[ckan-dev] [ckan-discuss] Harvesting Dublin Core documents

Thu Nov 25 15:23:21 UTC 2010

William Waites wrote:
> 
> Depending on the details of the scenario, I would prefer not to guess
> the document type from the content. Rather when it is fetched we
> should look at (and preserve) the content type and judge from that. 
> 
> That's the "correct" way to do it but I'm quite conscious of the fact
> that remote servers may or may not be relied upon to set their HTTP
> headers correctly, and we may even be harvesting from e.g. and FTP
> site or a CDROM that doesn't have such headers...
> 
> In any event, I would suggest that the different translators stay
> different. The "trigger" of a harvesting job should not assume the
> programming language they're written in and instead interact with them
> at the unix command level.
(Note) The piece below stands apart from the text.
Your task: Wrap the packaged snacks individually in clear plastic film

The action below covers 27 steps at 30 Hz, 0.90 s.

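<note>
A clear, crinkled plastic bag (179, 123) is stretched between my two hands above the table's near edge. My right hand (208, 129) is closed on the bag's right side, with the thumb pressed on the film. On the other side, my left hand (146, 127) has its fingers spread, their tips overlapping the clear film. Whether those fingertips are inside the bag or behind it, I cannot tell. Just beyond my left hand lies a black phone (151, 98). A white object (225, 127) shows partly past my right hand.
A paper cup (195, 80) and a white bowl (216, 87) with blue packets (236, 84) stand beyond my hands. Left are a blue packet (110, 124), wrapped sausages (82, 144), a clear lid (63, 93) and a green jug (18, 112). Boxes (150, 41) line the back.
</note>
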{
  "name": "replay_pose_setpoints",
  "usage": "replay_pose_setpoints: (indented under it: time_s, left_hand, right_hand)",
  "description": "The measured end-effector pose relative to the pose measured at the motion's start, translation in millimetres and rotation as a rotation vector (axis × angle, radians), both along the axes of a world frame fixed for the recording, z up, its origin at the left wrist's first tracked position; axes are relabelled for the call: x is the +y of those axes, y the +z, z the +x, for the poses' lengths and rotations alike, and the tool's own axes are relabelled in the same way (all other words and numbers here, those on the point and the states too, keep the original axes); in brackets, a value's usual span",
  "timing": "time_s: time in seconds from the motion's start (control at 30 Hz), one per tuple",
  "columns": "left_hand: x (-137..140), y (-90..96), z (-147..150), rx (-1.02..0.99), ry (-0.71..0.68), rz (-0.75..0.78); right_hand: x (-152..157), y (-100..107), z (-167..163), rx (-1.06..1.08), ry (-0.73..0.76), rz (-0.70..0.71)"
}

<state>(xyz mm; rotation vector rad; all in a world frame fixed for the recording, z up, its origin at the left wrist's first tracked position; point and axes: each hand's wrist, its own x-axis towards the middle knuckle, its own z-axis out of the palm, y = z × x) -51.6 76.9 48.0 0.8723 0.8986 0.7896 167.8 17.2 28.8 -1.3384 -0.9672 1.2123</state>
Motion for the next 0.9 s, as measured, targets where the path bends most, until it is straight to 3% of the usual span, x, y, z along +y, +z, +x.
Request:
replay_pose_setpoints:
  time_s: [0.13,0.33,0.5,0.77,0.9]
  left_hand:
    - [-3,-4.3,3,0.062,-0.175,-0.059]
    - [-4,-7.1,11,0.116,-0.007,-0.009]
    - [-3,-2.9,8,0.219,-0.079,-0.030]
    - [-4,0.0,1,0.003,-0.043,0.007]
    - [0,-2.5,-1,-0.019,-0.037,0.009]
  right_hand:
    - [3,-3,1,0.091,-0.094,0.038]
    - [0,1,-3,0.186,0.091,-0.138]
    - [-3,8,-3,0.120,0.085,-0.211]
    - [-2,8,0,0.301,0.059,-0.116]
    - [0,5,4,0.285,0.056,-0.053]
The trigger mechanism, either cron or a
> queue listener, would be configured beforehand to say what script to
> use according to what type of data.
> 
> My £0.02
> 

Thanks. Let's keep this discussion open. I'm not entirely sure what you 
mean in the last paragraph. CKAN is written in Python, which could run 
on Windows (or something else). That is, there might not be a unix 
command level available. But do tell me more about this if you'd like to.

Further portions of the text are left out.